India has emphasised the need for countries to establish a clear definition of climate finance, as the lack of clarity affects transparency and trust.
At a high-level ministerial meeting on climate finance during the annual UN climate talks in Dubai, Environment Minister Bhupender Yadav said, “I strongly believe this is the most crucial outcome we should all strive for.”
Yadav said that defining climate finance clearly is essential for creating trust and transparency among nations. He said that current estimates from the Organisation for Economic Co-operation and Development (OECD) and reports from Oxfam, a transnational NGO, vary significantly and create uncertainty about the actual amount of climate finance provided.

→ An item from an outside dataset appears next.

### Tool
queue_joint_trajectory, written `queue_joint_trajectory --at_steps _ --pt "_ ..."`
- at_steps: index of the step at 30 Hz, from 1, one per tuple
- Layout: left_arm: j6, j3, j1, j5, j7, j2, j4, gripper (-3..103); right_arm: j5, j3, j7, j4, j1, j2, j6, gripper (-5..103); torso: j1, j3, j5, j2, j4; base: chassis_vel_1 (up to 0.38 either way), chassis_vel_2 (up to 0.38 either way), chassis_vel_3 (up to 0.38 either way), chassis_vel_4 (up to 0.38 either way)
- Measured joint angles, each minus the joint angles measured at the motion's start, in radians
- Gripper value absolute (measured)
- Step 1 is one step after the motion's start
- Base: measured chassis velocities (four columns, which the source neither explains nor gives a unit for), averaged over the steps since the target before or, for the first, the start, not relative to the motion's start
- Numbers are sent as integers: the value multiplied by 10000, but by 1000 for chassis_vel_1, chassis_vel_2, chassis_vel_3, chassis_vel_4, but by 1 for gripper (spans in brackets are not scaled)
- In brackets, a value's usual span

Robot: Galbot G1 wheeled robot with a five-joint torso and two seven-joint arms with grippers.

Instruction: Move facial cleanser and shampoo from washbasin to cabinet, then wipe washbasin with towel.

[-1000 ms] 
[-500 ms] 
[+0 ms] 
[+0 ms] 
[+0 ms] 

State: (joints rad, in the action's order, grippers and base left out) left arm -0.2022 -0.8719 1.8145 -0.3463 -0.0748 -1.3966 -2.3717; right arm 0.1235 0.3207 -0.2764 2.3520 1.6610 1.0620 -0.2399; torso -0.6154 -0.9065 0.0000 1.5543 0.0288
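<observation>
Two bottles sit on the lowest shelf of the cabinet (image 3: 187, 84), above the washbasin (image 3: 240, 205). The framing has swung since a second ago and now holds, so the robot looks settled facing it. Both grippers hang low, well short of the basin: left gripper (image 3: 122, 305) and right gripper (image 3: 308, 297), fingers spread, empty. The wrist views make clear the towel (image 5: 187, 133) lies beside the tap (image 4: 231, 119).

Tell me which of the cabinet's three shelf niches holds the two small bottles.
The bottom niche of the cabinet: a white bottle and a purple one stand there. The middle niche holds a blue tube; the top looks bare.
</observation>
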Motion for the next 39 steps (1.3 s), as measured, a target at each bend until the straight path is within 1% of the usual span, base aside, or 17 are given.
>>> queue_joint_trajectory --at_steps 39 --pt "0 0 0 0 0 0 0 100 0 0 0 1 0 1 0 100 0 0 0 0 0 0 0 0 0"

OECD estimated that about $83 billion was provided by developed countries in 2020, while Oxfam’s Climate Finance Shadow Report suggests an amount ranging between $21 billion and $24.5 billion, he said.
Yadav said a clear definition of climate finance should ensure it is climate-specific, additional, grant-based, and provided under highly concessional terms.
He expressed concern over the “paltry resource flow” from rich nations to developing countries and said it needs to be scaled up “several times over”.
The minister said that not just financial support but also access to crucial technologies, like offshore wind and battery storage, is essential for developing countries to fulfil their commitments under the United Nations Framework Convention on Climate Change and the Paris Agreement.